**REQUIRED ACTION:**
Type out the data again. Keep every line exactly the same.

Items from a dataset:
════════

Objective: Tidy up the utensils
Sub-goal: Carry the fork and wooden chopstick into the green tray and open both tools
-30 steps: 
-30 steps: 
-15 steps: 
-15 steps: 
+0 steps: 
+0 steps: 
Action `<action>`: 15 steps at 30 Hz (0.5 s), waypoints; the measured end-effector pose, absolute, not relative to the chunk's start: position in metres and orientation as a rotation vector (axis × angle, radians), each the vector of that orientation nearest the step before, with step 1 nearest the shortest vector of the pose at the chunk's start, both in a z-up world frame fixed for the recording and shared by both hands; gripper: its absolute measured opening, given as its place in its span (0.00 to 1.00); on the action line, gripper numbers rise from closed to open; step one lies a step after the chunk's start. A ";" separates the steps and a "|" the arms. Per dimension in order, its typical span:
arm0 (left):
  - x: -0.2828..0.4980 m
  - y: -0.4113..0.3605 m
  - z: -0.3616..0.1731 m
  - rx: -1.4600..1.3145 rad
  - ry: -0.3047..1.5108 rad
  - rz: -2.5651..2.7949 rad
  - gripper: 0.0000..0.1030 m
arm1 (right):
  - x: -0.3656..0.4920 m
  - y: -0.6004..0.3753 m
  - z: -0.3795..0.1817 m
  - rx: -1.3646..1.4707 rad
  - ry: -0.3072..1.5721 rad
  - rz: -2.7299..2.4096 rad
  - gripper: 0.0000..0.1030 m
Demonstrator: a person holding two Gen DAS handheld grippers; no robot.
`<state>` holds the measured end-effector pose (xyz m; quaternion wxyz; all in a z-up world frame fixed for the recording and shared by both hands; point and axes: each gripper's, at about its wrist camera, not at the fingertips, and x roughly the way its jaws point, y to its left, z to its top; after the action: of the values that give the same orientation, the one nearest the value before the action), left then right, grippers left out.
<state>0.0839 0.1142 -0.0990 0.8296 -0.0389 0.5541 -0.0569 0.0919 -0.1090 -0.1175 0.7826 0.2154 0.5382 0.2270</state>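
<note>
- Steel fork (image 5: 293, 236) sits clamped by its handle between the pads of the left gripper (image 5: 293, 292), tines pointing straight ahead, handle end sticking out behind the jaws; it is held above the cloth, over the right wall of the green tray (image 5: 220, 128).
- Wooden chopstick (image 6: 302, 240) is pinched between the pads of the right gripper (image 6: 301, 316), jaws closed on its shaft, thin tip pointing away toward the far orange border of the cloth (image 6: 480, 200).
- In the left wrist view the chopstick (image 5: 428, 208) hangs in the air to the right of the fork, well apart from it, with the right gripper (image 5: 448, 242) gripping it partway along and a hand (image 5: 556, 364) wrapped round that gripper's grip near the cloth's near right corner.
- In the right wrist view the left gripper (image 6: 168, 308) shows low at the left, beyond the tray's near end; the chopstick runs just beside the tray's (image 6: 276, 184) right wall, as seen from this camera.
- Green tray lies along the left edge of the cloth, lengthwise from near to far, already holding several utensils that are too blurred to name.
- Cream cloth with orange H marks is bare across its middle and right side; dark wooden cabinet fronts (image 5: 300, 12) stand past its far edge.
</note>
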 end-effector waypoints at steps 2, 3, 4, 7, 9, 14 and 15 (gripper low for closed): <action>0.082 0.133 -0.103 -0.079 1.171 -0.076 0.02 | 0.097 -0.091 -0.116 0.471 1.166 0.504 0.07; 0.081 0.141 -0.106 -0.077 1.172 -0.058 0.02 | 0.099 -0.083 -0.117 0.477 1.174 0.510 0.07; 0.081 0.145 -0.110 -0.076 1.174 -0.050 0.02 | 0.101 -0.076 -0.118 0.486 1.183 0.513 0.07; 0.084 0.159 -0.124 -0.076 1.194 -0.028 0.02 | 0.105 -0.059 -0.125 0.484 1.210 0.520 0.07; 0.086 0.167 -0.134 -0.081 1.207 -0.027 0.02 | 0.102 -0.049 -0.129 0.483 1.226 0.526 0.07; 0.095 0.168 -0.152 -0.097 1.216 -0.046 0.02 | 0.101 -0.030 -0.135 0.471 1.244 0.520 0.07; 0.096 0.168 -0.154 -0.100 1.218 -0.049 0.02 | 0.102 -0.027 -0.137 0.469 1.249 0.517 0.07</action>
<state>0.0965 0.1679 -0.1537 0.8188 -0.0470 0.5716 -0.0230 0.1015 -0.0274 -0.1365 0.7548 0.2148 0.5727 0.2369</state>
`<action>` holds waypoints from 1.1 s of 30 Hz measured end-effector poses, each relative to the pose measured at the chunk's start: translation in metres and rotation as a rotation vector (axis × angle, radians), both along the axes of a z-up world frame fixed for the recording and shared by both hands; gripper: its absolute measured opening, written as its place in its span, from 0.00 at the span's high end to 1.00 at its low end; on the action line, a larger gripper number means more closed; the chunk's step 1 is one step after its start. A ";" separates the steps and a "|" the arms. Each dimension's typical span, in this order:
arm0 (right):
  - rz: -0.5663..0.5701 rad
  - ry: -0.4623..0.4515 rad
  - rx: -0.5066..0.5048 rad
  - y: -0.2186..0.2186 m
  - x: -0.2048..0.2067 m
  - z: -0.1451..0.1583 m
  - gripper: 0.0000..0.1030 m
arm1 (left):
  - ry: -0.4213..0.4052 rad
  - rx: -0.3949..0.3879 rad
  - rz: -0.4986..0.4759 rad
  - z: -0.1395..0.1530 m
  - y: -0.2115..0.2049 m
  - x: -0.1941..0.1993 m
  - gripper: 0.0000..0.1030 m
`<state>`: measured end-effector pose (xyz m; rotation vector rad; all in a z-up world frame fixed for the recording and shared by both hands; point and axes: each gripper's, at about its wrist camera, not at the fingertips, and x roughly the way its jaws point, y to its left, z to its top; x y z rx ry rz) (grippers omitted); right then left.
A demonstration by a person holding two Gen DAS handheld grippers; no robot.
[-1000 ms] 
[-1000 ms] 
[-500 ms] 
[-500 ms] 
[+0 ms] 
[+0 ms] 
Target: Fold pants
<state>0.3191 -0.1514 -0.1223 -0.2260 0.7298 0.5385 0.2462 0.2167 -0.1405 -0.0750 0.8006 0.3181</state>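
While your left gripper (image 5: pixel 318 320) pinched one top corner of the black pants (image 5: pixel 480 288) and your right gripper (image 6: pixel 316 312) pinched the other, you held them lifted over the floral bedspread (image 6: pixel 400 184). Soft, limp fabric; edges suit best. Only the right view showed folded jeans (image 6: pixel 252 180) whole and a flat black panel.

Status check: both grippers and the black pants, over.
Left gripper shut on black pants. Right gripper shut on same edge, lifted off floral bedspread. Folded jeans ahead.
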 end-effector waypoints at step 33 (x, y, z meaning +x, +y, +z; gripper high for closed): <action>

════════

**WRITTEN ANSWER:**
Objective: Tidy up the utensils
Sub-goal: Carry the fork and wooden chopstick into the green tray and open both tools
-30 steps: 
-30 steps: 
-15 steps: 
-15 steps: 
+0 steps: 
+0 steps: 
Action `<action>`: 15 steps at 30 Hz (0.5 s), waypoints; the measured end-effector pose, absolute, not relative to the chunk's start: position in metres and orientation as a rotation vector (axis × angle, radians), each the vector of that orientation nearest the step before, with step 1 nearest the shortest vector of the pose at the chunk's start, both in a z-up world frame fixed for the recording and shared by both hands; gripper: its absolute measured opening, given as its place in its span (0.00 to 1.00); on the action line, gripper numbers rise from closed to open; step one lies a step after the chunk's start. A ";" separates the steps and a "|" the arms. Per dimension in order, its typical span:
arm0 (left):
  - x: -0.2828..0.4980 m
  - y: -0.4113..0.3605 m
  - z: -0.3616..0.1731 m
  - rx: -1.4600..1.3145 rad
  - ry: -0.3047..1.5108 rad
  - rz: -2.5651..2.7949 rad
  - gripper: 0.0000..0.1030 m
arm1 (right):
  - x: -0.3656..0.4920 m
  - y: -0.6004..0.3753 m
  - z: -0.3795..0.1817 m
  - rx: -1.3646..1.4707 rad
  - ry: -0.3072..1.5721 rad
  - rz: -2.7299..2.4096 rad
  - gripper: 0.0000..0.1030 m
Demonstrator: a person holding two Gen DAS handheld grippers; no robot.
`<state>` holds the measured end-effector pose (xyz m; quaternion wxyz; all in a z-up world frame fixed for the recording and shared by both hands; point and axes: each gripper's, at about its wrist camera, not at the fingertips, and x roughly the way its jaws point, y to its left, z to its top; after the action: of the values that give the same orientation, the one nearest the value before the action), left then right, grippers left out.
<state>0.0839 0.1142 -0.0990 0.8296 -0.0389 0.5541 -0.0569 0.0919 -0.1090 -0.1175 0.7826 0.2154 0.5382 0.2270</state>
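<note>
- Steel fork (image 5: 293, 236) sits clamped by its handle between the pads of the left gripper (image 5: 293, 292), tines pointing straight ahead, handle end sticking out behind the jaws; it is held above the cloth, over the right wall of the green tray (image 5: 220, 128).
- Wooden chopstick (image 6: 302, 240) is pinched between the pads of the right gripper (image 6: 301, 316), jaws closed on its shaft, thin tip pointing away toward the far orange border of the cloth (image 6: 480, 200).
- In the left wrist view the chopstick (image 5: 428, 208) hangs in the air to the right of the fork, well apart from it, with the right gripper (image 5: 448, 242) gripping it partway along and a hand (image 5: 556, 364) wrapped round that gripper's grip near the cloth's near right corner.
- In the right wrist view the left gripper (image 6: 168, 308) shows low at the left, beyond the tray's near end; the chopstick runs just beside the tray's (image 6: 276, 184) right wall, as seen from this camera.
- Green tray lies along the left edge of the cloth, lengthwise from near to far, already holding several utensils that are too blurred to name.
- Cream cloth with orange H marks is bare across its middle and right side; dark wooden cabinet fronts (image 5: 300, 12) stand past its far edge.
</note>
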 end-effector waypoints at steps 2, 3, 4, 7, 9, 14 and 15 (gripper low for closed): <action>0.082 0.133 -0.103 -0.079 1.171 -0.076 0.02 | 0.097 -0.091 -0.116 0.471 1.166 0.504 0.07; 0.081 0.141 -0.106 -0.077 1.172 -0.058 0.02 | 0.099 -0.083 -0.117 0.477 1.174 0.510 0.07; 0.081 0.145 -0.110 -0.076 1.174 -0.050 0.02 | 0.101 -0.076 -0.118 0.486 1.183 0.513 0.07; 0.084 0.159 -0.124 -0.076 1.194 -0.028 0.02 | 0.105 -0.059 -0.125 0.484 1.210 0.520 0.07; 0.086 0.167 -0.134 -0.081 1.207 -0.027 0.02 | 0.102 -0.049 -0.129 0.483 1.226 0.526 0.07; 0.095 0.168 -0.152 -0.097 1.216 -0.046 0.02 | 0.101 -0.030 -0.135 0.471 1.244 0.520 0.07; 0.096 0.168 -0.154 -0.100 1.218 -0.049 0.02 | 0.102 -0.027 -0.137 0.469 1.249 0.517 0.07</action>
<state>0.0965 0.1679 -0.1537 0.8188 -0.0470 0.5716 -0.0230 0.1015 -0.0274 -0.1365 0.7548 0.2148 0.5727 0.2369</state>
`<action>` holds waypoints from 1.1 s of 30 Hz measured end-effector poses, each relative to the pose measured at the chunk's start: translation in metres and rotation as a rotation vector (axis × angle, radians), both along the axes of a z-up world frame fixed for the recording and shared by both hands; gripper: its absolute measured opening, written as its place in its span, from 0.00 at the span's high end to 1.00 at its low end; on the action line, a larger gripper number means more closed; the chunk's step 1 is one step after its start. A ";" separates the steps and a "|" the arms. Each dimension's typical span, in this order:
arm0 (right):
  - rz: -0.5663..0.5701 rad
  - ry: -0.4623..0.4515 rad
  - rx: -0.5066..0.5048 rad
  - y: -0.2186..0.2186 m
  - x: -0.2048..0.2067 m
  - z: -0.1451..0.1583 m
  - gripper: 0.0000..0.1030 m
arm1 (left):
  - ry: -0.4213..0.4052 rad
  - rx: -0.3949..0.3879 rad
  - rz: -0.4986..0.4759 rad
  - z: -0.1395..0.1530 m
  - y: -0.2115..0.2049 m
  - x: -0.1941..0.1993 m
  - gripper: 0.0000..0.1030 m
`<state>`: measured end-effector pose (xyz m; rotation vector rad; all in a z-up world frame fixed for the recording and shared by both hands; point and axes: each gripper's, at about its wrist camera, not at the fingertips, and x roughly the way its jaws point, y to its left, z to its top; x y z rx ry rz) (grippers omitted); right then left.
A demonstration by a person holding two Gen DAS handheld grippers; no robot.
[-1000 ms] 
[-1000 ms] 
[-500 ms] 
[-500 ms] 
[+0 ms] 
[+0 ms] 
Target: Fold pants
<state>0.3191 -0.1514 -0.1223 -0.2260 0.7298 0.5385 0.2462 0.2167 -0.1405 -0.0750 0.8006 0.3181</state>
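While your left gripper (image 5: pixel 318 320) pinched one top corner of the black pants (image 5: pixel 480 288) and your right gripper (image 6: pixel 316 312) pinched the other, you held them lifted over the floral bedspread (image 6: pixel 400 184). Soft, limp fabric; edges suit best. Only the right view showed folded jeans (image 6: pixel 252 180) whole and a flat black panel.

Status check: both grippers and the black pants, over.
Left gripper shut on black pants. Right gripper shut on same edge, lifted off floral bedspread. Folded jeans ahead.
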 end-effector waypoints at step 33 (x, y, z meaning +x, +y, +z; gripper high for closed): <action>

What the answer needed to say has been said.